◆ The task
What you need to produce is the complete listing, repeated exactly.

◆ Supplied data
##############################

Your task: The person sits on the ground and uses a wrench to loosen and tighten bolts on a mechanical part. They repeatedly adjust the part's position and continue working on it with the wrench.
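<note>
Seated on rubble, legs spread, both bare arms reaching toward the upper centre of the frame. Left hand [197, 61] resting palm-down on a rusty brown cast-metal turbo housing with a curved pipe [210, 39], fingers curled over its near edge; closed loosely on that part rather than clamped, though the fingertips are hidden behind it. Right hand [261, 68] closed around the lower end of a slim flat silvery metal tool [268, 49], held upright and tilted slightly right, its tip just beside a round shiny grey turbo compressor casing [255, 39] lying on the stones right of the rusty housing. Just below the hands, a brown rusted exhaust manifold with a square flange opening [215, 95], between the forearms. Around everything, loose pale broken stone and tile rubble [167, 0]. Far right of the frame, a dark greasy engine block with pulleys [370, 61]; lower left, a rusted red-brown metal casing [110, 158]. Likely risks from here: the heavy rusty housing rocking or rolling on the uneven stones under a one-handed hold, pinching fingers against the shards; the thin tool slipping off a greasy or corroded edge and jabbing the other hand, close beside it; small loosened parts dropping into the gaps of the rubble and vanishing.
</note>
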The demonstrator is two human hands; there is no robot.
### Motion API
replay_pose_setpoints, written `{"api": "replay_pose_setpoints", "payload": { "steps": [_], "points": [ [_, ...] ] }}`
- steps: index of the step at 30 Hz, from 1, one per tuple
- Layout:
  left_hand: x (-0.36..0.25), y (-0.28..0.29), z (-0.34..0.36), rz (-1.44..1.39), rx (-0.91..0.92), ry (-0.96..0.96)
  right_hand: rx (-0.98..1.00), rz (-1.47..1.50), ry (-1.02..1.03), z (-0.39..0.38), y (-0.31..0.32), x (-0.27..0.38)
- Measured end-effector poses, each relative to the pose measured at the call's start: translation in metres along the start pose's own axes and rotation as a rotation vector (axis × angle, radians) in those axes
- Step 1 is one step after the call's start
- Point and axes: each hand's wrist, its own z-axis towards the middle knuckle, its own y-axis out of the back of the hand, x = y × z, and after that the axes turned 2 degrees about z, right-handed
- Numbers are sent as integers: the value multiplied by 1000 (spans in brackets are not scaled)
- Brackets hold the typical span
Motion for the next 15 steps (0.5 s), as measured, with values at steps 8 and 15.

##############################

◆ Solution below
Your task: The person sits on the ground and uses a wrench to loosen and tighten bolts on a mechanical part. They repeatedly adjust the part's position and continue working on it with the wrench.
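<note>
Seated on rubble, legs spread, both bare arms reaching toward the upper centre of the frame. Left hand [197, 61] resting palm-down on a rusty brown cast-metal turbo housing with a curved pipe [210, 39], fingers curled over its near edge; closed loosely on that part rather than clamped, though the fingertips are hidden behind it. Right hand [261, 68] closed around the lower end of a slim flat silvery metal tool [268, 49], held upright and tilted slightly right, its tip just beside a round shiny grey turbo compressor casing [255, 39] lying on the stones right of the rusty housing. Just below the hands, a brown rusted exhaust manifold with a square flange opening [215, 95], between the forearms. Around everything, loose pale broken stone and tile rubble [167, 0]. Far right of the frame, a dark greasy engine block with pulleys [370, 61]; lower left, a rusted red-brown metal casing [110, 158]. Likely risks from here: the heavy rusty housing rocking or rolling on the uneven stones under a one-handed hold, pinching fingers against the shards; the thin tool slipping off a greasy or corroded edge and jabbing the other hand, close beside it; small loosened parts dropping into the gaps of the rubble and vanishing.
</note>
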The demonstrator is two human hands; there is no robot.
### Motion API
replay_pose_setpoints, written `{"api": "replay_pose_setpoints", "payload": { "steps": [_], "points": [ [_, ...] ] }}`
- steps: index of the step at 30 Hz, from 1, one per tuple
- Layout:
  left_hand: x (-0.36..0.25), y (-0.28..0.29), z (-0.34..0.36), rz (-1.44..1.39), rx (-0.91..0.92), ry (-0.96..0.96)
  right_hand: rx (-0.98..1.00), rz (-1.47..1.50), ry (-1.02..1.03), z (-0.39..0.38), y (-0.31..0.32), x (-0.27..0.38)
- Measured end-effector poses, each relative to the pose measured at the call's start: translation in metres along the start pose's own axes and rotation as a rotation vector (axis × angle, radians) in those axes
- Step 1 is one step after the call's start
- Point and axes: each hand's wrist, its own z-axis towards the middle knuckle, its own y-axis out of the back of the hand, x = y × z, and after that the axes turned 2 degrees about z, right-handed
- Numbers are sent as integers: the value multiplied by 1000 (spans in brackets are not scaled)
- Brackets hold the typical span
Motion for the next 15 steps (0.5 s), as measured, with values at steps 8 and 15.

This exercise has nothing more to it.